• EXERCISE PROMPT: An image-free, exact copy of the records below is required.

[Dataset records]
▬▬▬
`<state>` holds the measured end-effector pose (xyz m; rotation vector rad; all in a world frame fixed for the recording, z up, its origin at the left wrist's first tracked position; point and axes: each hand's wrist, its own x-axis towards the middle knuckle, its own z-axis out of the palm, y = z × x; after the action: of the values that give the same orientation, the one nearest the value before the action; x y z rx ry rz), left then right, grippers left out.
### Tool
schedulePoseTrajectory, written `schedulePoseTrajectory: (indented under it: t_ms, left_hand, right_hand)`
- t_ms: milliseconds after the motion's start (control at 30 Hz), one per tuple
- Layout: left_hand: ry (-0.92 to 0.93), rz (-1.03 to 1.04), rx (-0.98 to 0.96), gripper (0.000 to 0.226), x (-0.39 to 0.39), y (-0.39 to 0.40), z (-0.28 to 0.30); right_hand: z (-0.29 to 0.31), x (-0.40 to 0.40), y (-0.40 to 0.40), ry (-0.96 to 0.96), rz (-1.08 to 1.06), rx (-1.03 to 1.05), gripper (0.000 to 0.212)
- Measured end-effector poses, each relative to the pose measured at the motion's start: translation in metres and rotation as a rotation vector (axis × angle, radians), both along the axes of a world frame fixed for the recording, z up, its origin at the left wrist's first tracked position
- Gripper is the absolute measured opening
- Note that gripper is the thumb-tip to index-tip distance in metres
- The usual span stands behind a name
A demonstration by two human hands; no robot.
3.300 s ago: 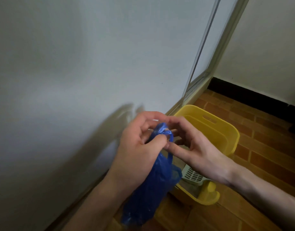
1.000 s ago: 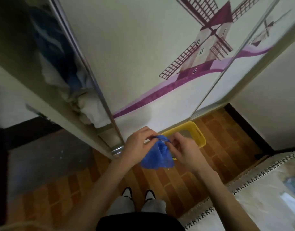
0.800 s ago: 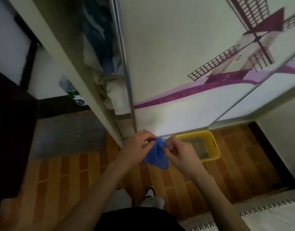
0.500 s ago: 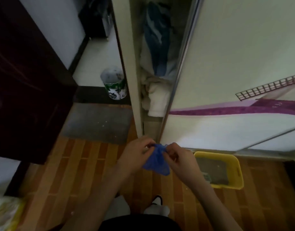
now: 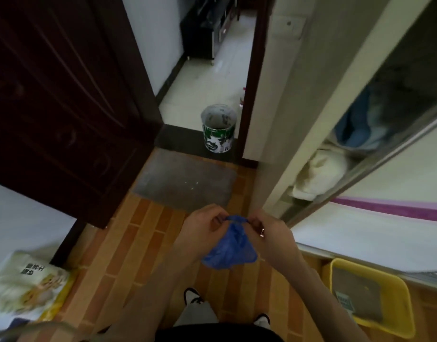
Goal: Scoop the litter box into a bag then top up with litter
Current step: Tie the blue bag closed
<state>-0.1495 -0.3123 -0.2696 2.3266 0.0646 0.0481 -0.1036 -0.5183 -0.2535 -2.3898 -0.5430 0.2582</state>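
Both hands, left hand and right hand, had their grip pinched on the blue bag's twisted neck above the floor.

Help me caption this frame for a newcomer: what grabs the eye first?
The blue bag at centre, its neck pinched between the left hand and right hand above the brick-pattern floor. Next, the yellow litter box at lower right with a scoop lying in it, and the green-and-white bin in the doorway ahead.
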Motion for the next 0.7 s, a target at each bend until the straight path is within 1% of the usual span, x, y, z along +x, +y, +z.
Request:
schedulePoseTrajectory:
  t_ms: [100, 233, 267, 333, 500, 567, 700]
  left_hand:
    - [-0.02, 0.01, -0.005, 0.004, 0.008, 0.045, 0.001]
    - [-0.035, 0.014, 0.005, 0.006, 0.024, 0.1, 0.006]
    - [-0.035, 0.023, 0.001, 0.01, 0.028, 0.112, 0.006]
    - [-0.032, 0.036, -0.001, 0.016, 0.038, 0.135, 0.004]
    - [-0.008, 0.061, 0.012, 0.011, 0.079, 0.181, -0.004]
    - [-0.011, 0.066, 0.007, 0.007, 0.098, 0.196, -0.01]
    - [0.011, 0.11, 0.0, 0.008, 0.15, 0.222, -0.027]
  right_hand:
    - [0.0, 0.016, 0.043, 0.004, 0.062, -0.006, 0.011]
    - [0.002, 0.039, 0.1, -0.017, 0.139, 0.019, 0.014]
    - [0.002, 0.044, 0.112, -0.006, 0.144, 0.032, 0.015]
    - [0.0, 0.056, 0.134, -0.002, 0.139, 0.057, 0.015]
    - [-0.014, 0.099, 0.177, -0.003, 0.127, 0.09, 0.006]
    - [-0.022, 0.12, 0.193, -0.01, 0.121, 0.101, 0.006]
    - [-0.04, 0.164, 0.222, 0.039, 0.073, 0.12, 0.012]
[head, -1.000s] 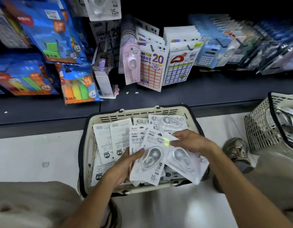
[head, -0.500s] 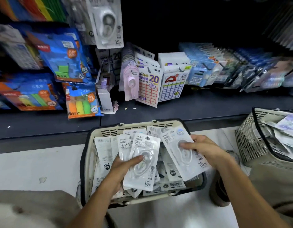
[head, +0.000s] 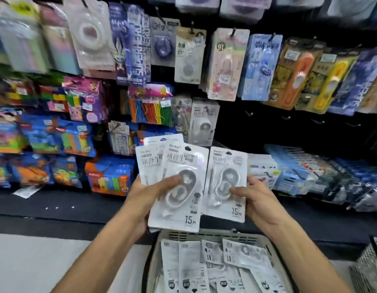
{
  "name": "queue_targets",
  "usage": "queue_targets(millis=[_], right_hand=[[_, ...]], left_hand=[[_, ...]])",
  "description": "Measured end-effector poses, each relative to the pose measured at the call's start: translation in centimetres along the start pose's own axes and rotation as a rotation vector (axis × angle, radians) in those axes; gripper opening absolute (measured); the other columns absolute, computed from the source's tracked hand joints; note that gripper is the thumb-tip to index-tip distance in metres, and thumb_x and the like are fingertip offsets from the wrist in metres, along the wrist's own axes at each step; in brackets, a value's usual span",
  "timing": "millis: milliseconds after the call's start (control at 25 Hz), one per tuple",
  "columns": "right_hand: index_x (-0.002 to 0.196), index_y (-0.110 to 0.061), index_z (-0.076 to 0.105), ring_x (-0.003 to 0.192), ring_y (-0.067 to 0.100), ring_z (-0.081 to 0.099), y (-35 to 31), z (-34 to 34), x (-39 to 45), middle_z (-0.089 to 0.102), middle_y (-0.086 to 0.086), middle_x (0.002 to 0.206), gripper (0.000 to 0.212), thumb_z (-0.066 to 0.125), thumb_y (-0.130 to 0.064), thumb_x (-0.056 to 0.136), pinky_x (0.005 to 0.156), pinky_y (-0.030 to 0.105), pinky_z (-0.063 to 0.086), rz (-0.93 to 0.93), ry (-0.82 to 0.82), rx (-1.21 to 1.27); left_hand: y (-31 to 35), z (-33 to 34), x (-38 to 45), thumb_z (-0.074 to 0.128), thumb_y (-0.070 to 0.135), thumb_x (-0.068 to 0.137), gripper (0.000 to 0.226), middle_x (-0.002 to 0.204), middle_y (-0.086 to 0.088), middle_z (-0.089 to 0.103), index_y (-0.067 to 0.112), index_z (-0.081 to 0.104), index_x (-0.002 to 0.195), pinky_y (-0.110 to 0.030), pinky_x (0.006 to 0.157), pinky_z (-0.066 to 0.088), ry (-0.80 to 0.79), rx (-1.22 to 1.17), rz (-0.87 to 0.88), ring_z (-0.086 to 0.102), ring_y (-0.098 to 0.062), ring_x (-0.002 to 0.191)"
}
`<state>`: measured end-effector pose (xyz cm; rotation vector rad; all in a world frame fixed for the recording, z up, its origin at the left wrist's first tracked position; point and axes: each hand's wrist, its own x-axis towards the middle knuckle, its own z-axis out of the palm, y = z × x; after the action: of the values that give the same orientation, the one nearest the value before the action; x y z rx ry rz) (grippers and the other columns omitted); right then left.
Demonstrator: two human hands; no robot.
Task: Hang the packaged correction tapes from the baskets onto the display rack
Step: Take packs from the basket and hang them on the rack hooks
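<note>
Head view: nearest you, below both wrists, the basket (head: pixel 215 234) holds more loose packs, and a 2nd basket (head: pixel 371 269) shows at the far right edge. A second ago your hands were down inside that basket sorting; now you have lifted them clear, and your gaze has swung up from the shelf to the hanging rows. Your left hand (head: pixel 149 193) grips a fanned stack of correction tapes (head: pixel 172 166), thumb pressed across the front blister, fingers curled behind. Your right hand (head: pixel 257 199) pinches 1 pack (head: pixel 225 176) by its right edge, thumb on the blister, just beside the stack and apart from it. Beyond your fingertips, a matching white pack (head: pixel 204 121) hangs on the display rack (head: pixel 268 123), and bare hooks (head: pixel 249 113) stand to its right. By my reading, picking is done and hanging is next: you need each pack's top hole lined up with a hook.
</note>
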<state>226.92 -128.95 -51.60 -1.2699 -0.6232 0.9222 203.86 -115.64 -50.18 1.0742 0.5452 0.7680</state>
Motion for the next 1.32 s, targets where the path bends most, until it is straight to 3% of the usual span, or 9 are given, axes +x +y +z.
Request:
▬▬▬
• PROBLEM SOLUTION:
`<state>` holds the measured end-effector pose (xyz m; rotation vector rad; all in a world frame fixed for the recording, z up, its origin at the left wrist's first tracked position; point and axes: each hand's wrist, its own x-axis towards the middle knuckle, its own z-axis out of the palm, y = z × x; after the action: of the values that give the same orientation, the one nearest the value before the action; x y z rx ry rz), left then right, grippers left out.
### Tool
schedulePoseTrajectory, written `schedulePoseTrajectory: (indented under it: t_ms, left_hand, right_hand)`
- t_ms: milliseconds after the motion's start (control at 30 Hz), one per tuple
- Layout: left_hand: ry (-0.92 to 0.93), rz (-1.03 to 1.04), rx (-0.98 to 0.96), gripper (0.000 to 0.226), x (-0.39 to 0.39), y (-0.39 to 0.40), z (-0.28 to 0.30); right_hand: z (-0.29 to 0.31), x (-0.40 to 0.40), y (-0.40 to 0.40), ry (-0.96 to 0.96), rz (-1.08 to 1.06), rx (-1.03 to 1.05), gripper (0.000 to 0.212)
- Measured end-effector poses, each relative to the pose measured at the motion's start: translation in metres and rotation as a rotation vector (axis × angle, radians), both along the axes of a world frame fixed for the recording, z up, its origin at the left wrist's first tracked position
- Gripper is the absolute measured opening
- Note that gripper is the thumb-tip to index-tip distance in metres
- The usual span stands behind a name
A demonstration by two human hands; no robot.
3.300 s ago: 
1.000 s ago: 
0.800 s ago: 
0.500 s ago: 
now: 
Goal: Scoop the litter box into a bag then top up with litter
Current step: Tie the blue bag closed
<state>-0.1495 -0.3123 -0.2696 2.3266 0.0646 0.0481 -0.1036 -0.5183 -0.2535 -2.3898 -0.5430 0.2582</state>
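Both hands, left hand and right hand, had their grip pinched on the blue bag's twisted neck above the floor.

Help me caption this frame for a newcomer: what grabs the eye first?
The blue bag at centre, its neck pinched between the left hand and right hand above the brick-pattern floor. Next, the yellow litter box at lower right with a scoop lying in it, and the green-and-white bin in the doorway ahead.
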Motion for the next 0.7 s, a target at each bend until the straight path is within 1% of the usual span, x, y, z along +x, +y, +z.
Request:
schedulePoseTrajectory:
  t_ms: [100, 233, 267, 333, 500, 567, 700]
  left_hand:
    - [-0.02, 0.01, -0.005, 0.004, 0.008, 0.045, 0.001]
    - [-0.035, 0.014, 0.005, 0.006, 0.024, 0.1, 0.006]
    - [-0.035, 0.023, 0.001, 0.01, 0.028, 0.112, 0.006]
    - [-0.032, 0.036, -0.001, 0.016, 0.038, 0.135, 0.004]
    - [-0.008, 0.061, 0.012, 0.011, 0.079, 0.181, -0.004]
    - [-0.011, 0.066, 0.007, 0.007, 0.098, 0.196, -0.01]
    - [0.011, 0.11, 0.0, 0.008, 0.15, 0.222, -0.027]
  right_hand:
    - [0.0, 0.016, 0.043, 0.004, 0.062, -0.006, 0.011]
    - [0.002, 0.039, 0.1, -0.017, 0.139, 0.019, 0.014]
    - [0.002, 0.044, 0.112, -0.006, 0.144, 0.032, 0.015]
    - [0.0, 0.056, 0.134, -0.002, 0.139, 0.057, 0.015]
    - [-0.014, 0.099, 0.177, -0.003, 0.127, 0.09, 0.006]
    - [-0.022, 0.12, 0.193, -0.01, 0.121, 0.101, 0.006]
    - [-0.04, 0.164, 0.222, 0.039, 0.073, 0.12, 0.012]
[head, -1.000s] 
[head, -0.500s] 
[head, +0.000s] 
{
  "name": "queue_targets",
  "usage": "queue_targets(millis=[_], right_hand=[[_, ...]], left_hand=[[_, ...]])",
  "description": "Measured end-effector poses, each relative to the pose measured at the call's start: translation in centimetres along the start pose's own axes and rotation as a rotation vector (axis × angle, radians) in those axes; gripper opening absolute (measured); the other columns absolute, computed from the source's tracked hand joints; note that gripper is the thumb-tip to index-tip distance in metres, and thumb_x and the like are fingertip offsets from the wrist in metres, along the wrist's own axes at each step; in brackets, a value's usual span",
  "timing": "millis: milliseconds after the call's start (control at 25 Hz), one per tuple",
  "columns": "right_hand: index_x (-0.002 to 0.196), index_y (-0.110 to 0.061), index_z (-0.076 to 0.105), ring_x (-0.003 to 0.192), ring_y (-0.067 to 0.100), ring_z (-0.081 to 0.099), y (-35 to 31), z (-34 to 34), x (-39 to 45), middle_z (-0.089 to 0.102), middle_y (-0.086 to 0.086), middle_x (0.002 to 0.206), gripper (0.000 to 0.212), thumb_z (-0.066 to 0.125), thumb_y (-0.130 to 0.064), thumb_x (-0.056 to 0.136), pinky_x (0.005 to 0.156), pinky_y (-0.030 to 0.105), pinky_z (-0.063 to 0.086), rz (-0.93 to 0.93), ry (-0.82 to 0.82), rx (-1.21 to 1.27); left_hand: y (-31 to 35), z (-33 to 34), x (-38 to 45), thumb_z (-0.074 to 0.128), thumb_y (-0.070 to 0.135), thumb_x (-0.068 to 0.137), gripper (0.000 to 0.226), middle_x (-0.002 to 0.204), middle_y (-0.086 to 0.088), middle_z (-0.089 to 0.103), index_y (-0.067 to 0.112), index_z (-0.081 to 0.104), index_x (-0.002 to 0.195), pinky_y (-0.110 to 0.030), pinky_x (0.006 to 0.157), pinky_z (-0.066 to 0.088), ry (-0.80 to 0.79), rx (-1.22 to 1.17), rz (-0.87 to 0.88), ring_z (-0.086 to 0.102), ring_y (-0.098 to 0.062), ring_x (-0.002 to 0.191)"
}
`<state>`: measured end-effector pose (xyz cm; rotation vector rad; all in a world frame fixed for the recording, z up, its origin at the left wrist's first tracked position; point and axes: each hand's wrist, its own x-axis towards the middle knuckle, its own z-axis out of the palm, y = z × x; after the action: of the values that give the same orientation, the one nearest the value before the action; x y z rx ry rz) (grippers and the other columns omitted); right then left.
Demonstrator: two human hands; no robot.
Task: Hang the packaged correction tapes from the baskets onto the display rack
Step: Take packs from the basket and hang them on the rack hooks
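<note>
Head view: nearest you, below both wrists, the basket (head: pixel 215 234) holds more loose packs, and a 2nd basket (head: pixel 371 269) shows at the far right edge. A second ago your hands were down inside that basket sorting; now you have lifted them clear, and your gaze has swung up from the shelf to the hanging rows. Your left hand (head: pixel 149 193) grips a fanned stack of correction tapes (head: pixel 172 166), thumb pressed across the front blister, fingers curled behind. Your right hand (head: pixel 257 199) pinches 1 pack (head: pixel 225 176) by its right edge, thumb on the blister, just beside the stack and apart from it. Beyond your fingertips, a matching white pack (head: pixel 204 121) hangs on the display rack (head: pixel 268 123), and bare hooks (head: pixel 249 113) stand to its right. By my reading, picking is done and hanging is next: you need each pack's top hole lined up with a hook.
</note>
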<state>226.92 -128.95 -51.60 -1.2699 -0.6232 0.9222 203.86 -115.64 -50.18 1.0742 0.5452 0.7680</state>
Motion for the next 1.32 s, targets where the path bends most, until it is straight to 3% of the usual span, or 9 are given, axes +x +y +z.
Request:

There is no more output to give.